» Your objective:
Look through the listing and locate every line containing the word "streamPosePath"; copy those lines.

::::

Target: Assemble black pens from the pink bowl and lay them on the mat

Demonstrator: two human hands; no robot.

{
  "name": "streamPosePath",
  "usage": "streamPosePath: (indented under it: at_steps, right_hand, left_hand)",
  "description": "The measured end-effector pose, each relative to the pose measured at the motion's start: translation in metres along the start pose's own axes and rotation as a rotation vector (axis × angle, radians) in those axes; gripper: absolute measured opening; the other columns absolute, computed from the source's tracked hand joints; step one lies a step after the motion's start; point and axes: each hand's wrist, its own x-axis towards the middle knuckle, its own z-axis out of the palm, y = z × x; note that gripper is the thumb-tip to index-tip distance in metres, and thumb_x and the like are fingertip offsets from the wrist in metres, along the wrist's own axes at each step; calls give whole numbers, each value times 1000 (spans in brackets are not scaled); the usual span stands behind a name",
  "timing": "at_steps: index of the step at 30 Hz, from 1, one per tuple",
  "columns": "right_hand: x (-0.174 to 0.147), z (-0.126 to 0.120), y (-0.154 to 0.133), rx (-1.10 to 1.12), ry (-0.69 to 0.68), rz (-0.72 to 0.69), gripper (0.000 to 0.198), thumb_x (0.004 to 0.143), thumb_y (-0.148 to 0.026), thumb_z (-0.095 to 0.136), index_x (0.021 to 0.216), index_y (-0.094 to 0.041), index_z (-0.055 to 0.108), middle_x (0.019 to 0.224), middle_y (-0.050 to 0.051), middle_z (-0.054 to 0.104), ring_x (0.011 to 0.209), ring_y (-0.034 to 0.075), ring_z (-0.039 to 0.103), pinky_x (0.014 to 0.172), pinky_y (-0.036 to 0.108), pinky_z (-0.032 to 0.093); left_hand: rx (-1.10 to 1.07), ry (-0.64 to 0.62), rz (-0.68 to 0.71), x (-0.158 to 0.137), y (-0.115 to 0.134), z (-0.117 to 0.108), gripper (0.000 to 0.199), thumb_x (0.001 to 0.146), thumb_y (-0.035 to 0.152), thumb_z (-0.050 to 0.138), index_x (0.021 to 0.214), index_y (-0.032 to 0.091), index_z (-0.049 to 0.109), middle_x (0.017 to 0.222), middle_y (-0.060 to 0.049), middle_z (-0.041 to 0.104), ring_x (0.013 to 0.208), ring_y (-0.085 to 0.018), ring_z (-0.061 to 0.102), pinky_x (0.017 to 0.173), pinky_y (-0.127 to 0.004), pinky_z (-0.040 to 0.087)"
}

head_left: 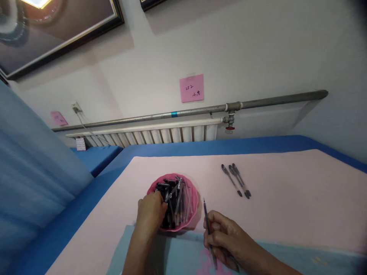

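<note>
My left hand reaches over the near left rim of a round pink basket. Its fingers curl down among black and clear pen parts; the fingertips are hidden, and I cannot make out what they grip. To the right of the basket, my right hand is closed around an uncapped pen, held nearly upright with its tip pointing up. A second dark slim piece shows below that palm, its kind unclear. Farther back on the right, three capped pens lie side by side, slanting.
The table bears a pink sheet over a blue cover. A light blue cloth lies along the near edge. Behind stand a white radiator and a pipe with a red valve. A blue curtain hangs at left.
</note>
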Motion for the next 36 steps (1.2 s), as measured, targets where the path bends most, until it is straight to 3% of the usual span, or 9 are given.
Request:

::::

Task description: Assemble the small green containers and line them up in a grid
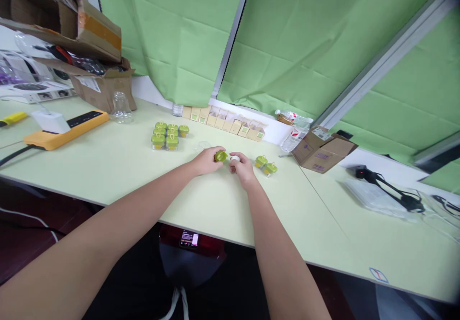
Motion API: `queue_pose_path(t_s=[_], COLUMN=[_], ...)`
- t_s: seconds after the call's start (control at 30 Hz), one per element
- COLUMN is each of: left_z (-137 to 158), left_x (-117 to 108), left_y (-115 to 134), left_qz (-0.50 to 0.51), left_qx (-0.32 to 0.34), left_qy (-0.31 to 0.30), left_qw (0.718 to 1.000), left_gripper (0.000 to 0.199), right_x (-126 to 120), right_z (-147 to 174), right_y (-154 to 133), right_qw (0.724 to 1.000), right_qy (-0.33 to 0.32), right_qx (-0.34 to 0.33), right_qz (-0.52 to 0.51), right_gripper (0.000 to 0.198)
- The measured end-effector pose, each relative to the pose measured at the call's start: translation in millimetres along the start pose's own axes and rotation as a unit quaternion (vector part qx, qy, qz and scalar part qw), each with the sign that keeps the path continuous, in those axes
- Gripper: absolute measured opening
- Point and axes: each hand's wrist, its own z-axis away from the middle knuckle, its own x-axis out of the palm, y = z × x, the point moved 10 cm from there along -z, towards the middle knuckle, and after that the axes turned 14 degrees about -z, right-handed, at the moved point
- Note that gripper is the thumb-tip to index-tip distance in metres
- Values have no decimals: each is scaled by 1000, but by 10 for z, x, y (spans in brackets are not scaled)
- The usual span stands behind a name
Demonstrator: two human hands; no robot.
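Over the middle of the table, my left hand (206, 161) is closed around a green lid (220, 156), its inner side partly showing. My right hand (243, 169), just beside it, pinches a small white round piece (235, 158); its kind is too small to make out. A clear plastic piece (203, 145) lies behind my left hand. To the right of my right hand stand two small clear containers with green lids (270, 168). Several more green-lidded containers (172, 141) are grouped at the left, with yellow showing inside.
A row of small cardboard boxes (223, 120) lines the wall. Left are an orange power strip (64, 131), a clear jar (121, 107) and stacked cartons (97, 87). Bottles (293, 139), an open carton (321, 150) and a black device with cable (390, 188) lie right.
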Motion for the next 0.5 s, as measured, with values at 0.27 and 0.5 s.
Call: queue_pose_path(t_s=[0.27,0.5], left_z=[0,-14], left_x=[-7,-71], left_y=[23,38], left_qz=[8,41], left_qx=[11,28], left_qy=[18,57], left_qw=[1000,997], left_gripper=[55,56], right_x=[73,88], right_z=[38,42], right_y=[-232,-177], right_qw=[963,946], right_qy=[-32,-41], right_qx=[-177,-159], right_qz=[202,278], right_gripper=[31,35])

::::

» Task solution:
  "name": "streamPosePath",
  "usage": "streamPosePath: (indented under it: at_steps, right_hand, left_hand)",

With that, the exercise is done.